Task prompt: In the listing below, find each line containing "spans" and report it.
BEGIN
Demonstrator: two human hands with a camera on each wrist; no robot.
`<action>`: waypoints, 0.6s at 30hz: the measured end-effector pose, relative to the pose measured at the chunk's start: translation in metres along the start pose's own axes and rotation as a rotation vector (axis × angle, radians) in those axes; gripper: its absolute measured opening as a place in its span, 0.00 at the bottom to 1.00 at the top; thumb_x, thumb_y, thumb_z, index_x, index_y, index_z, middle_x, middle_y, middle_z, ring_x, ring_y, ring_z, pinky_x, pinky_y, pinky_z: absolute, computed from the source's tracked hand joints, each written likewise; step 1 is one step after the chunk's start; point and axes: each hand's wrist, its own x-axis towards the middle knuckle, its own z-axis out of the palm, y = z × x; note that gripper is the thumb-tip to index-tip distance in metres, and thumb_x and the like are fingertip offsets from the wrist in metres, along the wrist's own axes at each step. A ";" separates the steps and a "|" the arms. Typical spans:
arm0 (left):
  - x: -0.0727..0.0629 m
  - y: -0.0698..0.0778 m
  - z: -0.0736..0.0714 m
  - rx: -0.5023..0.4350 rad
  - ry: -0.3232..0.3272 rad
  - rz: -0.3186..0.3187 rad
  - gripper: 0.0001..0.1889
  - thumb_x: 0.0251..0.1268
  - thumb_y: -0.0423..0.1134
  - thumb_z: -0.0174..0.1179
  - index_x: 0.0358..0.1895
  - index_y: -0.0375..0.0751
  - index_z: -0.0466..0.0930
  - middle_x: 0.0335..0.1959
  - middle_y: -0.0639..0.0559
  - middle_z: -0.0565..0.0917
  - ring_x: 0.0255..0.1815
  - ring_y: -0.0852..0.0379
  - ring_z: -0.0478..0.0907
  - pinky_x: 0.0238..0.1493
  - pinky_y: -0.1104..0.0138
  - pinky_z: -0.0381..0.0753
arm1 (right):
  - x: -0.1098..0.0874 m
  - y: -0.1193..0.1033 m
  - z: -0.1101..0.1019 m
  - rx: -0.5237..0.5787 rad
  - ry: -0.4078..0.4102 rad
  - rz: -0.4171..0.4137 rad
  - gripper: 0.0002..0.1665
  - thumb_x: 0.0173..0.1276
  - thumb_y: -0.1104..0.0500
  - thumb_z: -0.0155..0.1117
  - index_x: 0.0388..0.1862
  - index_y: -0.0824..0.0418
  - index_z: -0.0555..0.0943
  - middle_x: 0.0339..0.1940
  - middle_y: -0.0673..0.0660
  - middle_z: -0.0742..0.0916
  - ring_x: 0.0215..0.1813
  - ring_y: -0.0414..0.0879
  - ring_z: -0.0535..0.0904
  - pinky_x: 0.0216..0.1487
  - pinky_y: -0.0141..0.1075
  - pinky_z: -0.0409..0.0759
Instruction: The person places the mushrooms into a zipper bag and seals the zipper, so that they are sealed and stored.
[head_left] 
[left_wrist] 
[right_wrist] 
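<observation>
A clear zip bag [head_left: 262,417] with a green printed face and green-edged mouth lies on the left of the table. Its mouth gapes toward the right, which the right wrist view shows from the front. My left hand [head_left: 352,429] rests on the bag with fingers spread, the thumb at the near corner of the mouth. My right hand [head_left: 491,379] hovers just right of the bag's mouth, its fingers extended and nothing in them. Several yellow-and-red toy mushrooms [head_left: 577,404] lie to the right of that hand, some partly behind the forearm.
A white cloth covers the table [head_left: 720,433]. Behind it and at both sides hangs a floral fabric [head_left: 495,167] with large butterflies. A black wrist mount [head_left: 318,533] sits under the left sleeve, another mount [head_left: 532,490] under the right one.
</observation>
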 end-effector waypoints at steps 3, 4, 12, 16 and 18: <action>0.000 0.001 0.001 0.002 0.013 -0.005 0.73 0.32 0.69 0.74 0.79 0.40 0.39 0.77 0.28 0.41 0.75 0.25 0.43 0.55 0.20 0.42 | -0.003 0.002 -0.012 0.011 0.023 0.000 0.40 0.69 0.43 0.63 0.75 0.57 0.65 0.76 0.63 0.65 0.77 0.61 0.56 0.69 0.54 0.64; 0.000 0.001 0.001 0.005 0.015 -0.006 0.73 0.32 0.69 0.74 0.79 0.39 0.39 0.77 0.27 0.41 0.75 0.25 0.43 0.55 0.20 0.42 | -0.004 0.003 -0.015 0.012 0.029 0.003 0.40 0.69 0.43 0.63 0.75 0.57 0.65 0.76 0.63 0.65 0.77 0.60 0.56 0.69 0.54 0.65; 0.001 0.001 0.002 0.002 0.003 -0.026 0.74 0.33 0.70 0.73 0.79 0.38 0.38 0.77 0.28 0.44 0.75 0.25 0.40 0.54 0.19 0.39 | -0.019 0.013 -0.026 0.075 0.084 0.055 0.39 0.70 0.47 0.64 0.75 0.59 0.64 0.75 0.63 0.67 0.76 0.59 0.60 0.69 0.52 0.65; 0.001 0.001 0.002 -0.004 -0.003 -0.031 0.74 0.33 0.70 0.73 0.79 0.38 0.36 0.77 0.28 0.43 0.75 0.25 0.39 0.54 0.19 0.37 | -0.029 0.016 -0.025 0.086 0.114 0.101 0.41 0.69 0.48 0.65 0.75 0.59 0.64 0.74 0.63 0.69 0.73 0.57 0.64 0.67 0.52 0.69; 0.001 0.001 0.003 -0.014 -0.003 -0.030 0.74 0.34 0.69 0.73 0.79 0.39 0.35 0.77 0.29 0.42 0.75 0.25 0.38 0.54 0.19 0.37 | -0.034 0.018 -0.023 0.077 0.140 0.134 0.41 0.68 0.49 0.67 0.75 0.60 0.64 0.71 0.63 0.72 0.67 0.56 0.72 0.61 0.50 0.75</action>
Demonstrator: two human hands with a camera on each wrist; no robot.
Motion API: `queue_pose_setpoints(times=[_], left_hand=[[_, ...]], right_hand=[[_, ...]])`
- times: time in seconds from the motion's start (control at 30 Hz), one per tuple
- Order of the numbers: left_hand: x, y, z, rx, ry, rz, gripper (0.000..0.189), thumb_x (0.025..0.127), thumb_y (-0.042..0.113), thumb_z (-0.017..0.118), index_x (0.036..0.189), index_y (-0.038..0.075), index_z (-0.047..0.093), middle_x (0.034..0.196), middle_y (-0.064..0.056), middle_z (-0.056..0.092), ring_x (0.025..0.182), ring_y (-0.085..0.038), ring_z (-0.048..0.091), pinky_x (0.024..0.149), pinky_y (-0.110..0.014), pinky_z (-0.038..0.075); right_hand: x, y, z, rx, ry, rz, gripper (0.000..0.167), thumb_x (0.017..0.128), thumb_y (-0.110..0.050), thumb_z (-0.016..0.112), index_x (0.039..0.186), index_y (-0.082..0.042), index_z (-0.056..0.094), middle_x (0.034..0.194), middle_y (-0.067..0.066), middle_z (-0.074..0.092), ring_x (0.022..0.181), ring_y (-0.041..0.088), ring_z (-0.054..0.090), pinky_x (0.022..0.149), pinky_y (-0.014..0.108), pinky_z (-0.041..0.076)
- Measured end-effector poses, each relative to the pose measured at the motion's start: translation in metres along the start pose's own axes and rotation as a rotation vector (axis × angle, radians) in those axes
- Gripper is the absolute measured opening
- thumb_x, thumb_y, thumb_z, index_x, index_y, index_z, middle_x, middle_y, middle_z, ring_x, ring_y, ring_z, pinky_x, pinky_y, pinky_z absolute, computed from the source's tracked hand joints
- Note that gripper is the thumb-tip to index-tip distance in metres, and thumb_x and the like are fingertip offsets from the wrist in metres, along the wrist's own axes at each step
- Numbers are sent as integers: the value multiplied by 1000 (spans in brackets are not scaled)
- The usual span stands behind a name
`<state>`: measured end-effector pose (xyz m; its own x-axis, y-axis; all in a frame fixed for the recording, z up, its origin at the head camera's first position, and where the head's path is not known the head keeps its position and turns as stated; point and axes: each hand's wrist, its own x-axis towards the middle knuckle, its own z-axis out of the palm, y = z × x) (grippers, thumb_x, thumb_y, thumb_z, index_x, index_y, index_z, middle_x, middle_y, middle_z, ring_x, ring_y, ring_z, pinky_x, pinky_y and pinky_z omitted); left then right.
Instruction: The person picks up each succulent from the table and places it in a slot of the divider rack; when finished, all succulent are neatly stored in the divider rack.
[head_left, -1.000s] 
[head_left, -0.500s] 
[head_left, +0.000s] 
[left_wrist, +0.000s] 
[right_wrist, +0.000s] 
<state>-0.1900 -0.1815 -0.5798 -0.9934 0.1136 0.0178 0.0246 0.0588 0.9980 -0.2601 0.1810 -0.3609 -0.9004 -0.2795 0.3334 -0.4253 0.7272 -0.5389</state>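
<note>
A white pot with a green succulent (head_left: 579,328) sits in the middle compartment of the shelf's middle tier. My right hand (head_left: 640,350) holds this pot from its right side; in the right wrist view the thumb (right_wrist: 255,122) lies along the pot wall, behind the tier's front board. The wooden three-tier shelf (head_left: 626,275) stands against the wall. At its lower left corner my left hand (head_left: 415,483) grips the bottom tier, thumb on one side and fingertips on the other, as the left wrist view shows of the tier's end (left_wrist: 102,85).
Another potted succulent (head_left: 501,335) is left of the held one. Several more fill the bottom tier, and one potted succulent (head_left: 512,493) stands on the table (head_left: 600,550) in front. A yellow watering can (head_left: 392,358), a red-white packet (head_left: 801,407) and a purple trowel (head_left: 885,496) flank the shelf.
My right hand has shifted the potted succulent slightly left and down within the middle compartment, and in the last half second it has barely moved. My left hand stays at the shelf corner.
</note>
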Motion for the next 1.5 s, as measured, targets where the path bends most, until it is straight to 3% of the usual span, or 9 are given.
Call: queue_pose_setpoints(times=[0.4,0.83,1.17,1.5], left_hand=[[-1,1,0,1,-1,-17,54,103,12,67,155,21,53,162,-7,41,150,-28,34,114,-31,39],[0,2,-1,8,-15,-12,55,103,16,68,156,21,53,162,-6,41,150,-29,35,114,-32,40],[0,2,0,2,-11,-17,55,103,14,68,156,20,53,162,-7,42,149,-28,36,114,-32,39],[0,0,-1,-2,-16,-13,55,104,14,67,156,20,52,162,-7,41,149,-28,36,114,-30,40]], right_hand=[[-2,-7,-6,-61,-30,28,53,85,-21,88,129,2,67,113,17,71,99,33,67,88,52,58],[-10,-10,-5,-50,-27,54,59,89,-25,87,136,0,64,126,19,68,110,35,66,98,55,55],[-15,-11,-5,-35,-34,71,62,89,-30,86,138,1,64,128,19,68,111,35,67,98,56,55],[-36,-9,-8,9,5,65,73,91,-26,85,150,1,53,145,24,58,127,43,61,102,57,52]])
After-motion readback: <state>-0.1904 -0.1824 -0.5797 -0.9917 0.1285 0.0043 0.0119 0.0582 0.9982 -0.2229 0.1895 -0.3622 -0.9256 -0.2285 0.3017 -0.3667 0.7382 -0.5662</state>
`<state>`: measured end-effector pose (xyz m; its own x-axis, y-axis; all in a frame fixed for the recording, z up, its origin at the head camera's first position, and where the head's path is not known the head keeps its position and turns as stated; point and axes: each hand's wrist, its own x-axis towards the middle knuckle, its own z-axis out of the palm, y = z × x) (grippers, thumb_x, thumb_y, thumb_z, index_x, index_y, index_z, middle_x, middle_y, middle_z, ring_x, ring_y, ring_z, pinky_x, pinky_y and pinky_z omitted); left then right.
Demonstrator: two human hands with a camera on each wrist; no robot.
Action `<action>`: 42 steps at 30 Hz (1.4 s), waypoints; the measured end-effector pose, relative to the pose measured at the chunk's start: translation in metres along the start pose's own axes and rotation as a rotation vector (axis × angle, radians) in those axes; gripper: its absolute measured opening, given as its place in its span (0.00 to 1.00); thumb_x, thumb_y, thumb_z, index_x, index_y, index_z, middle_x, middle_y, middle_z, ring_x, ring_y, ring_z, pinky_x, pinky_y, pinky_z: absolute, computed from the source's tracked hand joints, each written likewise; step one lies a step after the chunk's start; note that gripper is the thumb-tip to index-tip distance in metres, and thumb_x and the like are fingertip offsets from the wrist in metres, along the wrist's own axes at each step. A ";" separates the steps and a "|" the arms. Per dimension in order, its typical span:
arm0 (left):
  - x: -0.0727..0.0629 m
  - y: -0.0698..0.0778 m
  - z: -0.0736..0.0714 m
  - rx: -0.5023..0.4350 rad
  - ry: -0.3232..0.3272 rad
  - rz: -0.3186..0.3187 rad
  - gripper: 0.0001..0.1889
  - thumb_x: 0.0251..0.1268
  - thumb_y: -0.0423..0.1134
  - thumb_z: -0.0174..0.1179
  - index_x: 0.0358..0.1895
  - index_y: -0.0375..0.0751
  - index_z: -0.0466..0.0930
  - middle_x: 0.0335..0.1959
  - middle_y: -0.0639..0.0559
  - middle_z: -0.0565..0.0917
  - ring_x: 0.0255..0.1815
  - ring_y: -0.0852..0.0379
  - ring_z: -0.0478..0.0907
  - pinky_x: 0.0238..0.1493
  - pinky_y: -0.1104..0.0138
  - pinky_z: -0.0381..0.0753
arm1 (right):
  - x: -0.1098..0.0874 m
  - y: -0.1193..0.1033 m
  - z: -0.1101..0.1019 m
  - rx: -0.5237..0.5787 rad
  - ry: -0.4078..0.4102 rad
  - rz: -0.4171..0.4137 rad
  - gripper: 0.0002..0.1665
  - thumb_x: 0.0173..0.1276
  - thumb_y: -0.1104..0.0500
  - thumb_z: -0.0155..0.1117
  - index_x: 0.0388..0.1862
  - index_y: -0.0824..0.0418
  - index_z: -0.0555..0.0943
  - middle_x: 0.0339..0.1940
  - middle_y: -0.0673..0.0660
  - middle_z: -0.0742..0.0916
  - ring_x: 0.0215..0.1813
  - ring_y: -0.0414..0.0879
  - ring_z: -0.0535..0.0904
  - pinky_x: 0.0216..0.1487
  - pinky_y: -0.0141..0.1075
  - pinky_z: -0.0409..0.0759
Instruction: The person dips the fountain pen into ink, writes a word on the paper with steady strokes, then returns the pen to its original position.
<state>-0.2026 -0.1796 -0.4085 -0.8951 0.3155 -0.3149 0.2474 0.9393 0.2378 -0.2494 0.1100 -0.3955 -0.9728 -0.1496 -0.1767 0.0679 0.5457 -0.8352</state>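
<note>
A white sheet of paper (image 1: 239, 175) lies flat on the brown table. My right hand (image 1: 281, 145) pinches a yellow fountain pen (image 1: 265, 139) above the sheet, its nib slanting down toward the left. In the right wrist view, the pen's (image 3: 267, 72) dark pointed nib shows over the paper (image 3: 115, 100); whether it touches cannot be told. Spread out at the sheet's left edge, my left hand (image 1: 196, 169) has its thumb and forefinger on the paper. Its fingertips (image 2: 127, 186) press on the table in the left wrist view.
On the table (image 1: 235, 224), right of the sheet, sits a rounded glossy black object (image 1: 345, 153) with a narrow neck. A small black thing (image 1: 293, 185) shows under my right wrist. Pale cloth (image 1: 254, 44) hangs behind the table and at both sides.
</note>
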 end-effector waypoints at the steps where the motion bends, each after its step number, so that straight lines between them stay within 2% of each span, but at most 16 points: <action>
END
Task output:
`<action>`: waypoints, 0.6s at 30hz: the measured end-effector pose, relative to the pose measured at the chunk's start: translation in metres along the start pose's own axes and rotation as a rotation vector (axis × angle, radians) in those axes; gripper: its absolute measured opening as a place in its span, 0.00 at the bottom to 1.00 at the top; thumb_x, thumb_y, thumb_z, index_x, index_y, index_z, middle_x, middle_y, middle_z, ring_x, ring_y, ring_z, pinky_x, pinky_y, pinky_z: absolute, computed from the source's tracked hand joints, each written likewise; step 1 is one step after the chunk's start; point and axes: each hand's wrist, its own x-axis towards the middle knuckle, its own z-axis out of the palm, y = z × x; note that gripper is the thumb-tip to index-tip distance in metres, and thumb_x and the like are fingertip offsets from the wrist in metres, along the wrist's own axes at each step. A ";" separates the steps and a "|" the arms. Typical spans:
- Numbers are sent as integers: the value multiplied by 1000 (spans in brackets are not scaled)

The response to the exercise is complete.